The range to repeat runs from the line with "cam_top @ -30" to the last line below, both ends included; give it exactly and without pictures.

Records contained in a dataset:
'''
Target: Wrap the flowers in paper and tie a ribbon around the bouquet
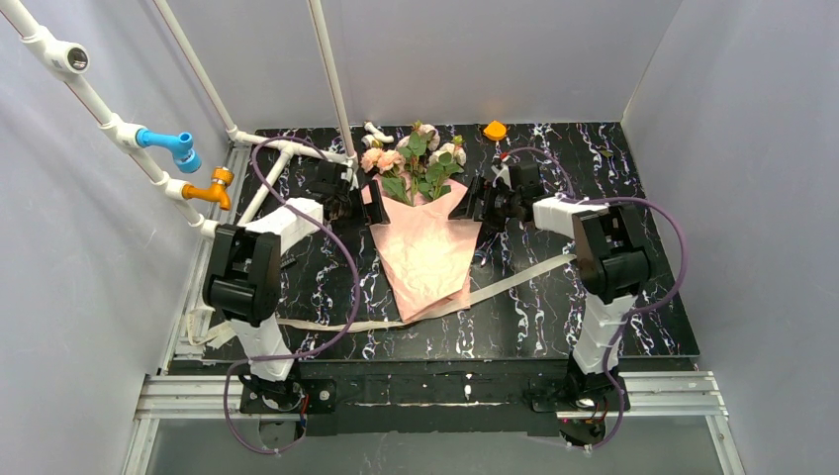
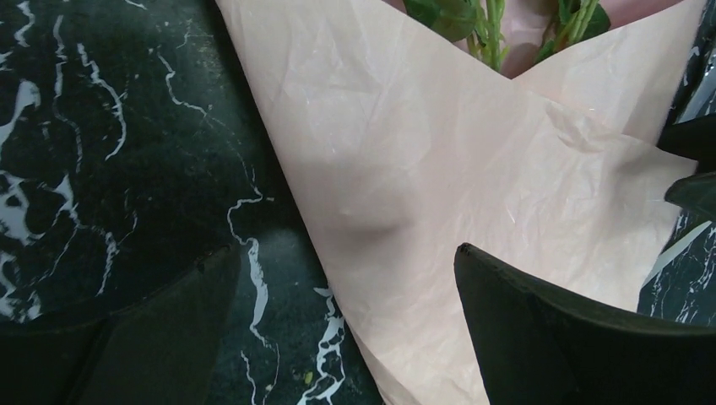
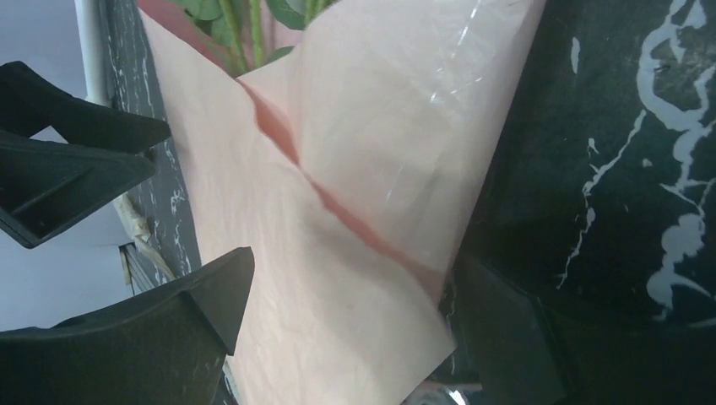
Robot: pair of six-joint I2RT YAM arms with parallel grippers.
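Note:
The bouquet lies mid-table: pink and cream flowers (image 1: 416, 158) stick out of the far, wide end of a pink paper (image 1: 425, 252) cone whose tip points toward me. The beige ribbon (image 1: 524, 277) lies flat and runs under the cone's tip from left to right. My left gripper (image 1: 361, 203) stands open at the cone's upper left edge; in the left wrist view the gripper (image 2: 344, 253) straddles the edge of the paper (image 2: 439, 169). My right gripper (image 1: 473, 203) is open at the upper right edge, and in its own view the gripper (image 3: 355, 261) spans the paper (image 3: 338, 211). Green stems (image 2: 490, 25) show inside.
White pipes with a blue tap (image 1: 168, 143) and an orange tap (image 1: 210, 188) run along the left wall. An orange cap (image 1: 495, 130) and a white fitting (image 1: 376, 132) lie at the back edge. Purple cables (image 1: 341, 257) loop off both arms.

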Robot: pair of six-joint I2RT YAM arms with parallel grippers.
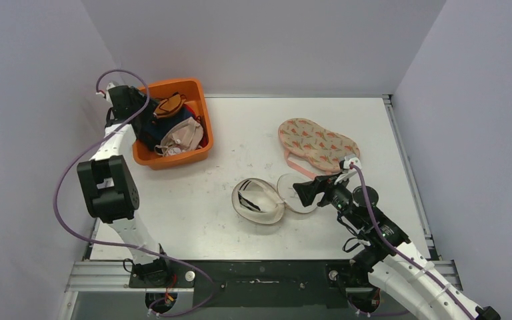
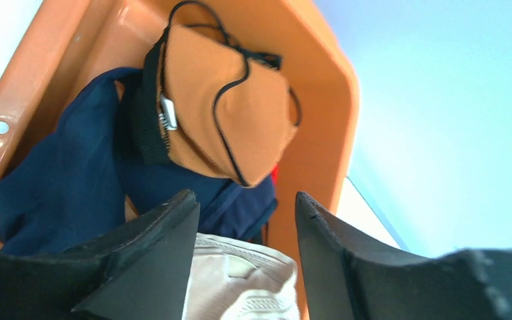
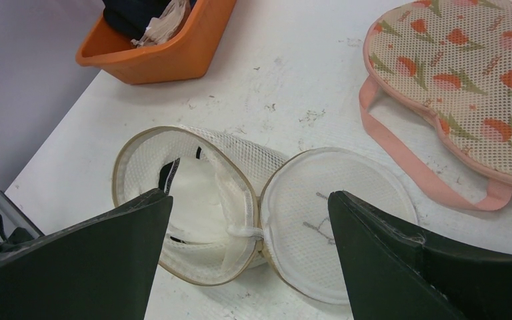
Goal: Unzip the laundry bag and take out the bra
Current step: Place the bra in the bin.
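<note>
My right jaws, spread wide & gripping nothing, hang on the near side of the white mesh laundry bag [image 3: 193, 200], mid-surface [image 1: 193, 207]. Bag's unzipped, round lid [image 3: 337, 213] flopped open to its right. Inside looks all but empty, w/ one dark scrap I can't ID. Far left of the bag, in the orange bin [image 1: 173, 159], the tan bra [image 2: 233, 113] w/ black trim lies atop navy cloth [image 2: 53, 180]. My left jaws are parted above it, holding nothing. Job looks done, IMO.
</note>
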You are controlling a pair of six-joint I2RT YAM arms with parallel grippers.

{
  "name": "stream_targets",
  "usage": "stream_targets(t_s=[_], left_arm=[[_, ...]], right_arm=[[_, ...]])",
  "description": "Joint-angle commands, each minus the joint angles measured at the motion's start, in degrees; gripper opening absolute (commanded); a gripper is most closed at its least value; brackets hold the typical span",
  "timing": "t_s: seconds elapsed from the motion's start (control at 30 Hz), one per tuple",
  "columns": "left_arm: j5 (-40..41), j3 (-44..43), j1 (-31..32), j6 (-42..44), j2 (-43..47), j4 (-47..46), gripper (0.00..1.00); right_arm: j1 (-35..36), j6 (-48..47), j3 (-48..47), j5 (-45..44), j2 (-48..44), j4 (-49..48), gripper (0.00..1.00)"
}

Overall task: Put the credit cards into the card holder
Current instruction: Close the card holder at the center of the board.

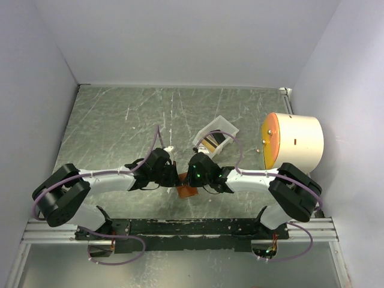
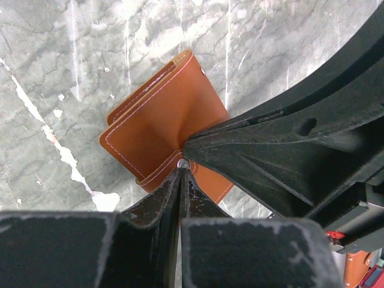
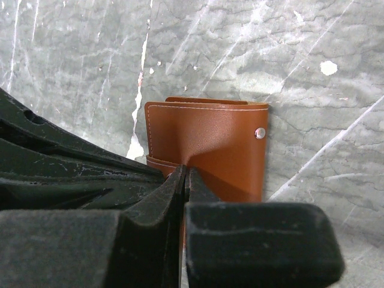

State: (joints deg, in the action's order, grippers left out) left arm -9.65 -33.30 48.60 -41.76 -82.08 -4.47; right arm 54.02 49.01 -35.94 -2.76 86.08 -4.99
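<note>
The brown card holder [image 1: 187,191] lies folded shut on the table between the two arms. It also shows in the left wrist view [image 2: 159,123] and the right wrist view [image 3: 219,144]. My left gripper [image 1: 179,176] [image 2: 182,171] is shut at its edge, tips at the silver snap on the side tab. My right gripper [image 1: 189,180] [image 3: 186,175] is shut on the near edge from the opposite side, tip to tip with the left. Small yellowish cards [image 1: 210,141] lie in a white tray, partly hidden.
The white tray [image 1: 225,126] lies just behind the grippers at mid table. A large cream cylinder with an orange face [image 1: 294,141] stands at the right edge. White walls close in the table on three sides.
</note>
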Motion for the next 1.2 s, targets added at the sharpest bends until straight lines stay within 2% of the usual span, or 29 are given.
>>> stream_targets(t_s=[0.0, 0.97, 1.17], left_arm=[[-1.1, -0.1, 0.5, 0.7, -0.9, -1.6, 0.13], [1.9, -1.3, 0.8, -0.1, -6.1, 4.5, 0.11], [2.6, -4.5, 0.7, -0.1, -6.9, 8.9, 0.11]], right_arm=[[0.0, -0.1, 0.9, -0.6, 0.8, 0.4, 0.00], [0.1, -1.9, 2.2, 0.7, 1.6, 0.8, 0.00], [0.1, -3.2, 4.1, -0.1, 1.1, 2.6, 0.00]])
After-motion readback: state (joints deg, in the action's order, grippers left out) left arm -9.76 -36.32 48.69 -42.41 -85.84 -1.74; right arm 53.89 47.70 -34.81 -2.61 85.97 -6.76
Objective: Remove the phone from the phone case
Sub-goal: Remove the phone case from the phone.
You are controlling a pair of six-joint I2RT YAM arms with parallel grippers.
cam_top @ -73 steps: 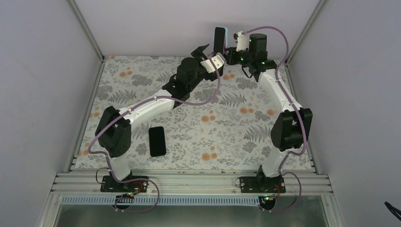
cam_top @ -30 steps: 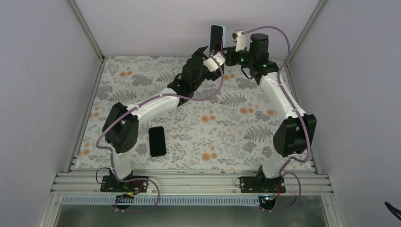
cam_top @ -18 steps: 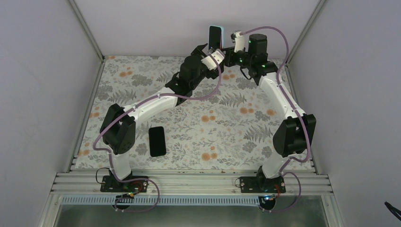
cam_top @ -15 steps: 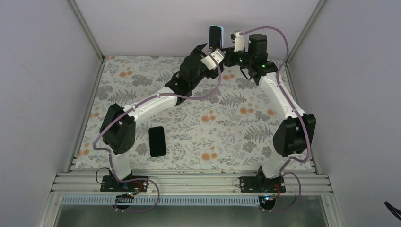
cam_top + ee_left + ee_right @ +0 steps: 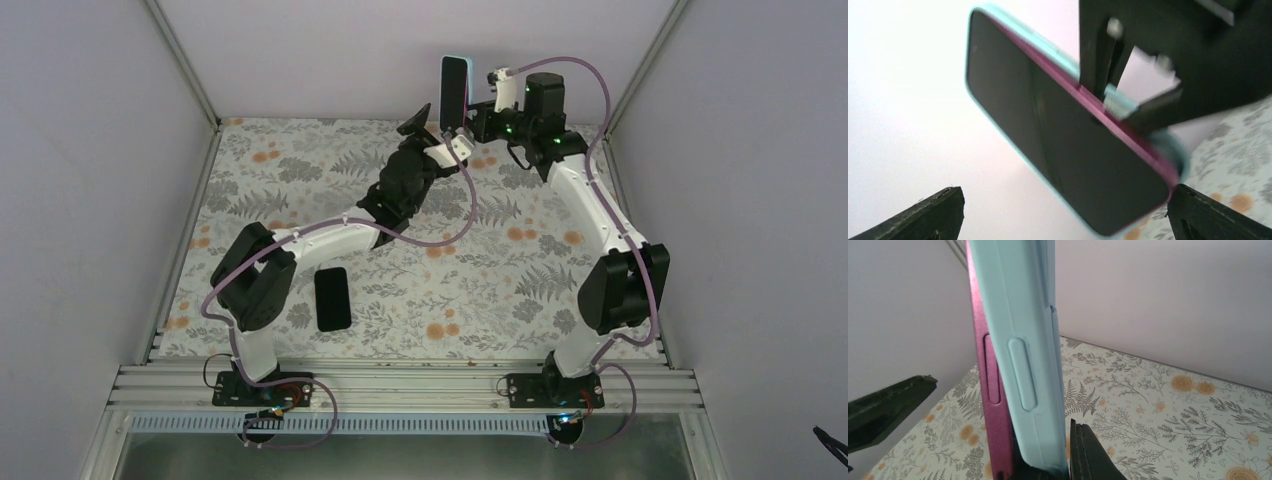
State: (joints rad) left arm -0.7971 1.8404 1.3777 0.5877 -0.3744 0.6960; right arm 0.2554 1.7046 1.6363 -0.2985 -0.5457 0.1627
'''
> [Result of this task]
cam_top @ -30 steps: 
cam_top @ -18 steps: 
cam_top @ -15 steps: 
cam_top + ee_left + ee_right @ +0 steps: 
State: (joints rad) left arm -0.7971 1.8404 1.3777 0.5877 -0.3744 0.6960; right arm 0.2554 1.7046 1.6363 -0.2985 -0.5457 0.1627

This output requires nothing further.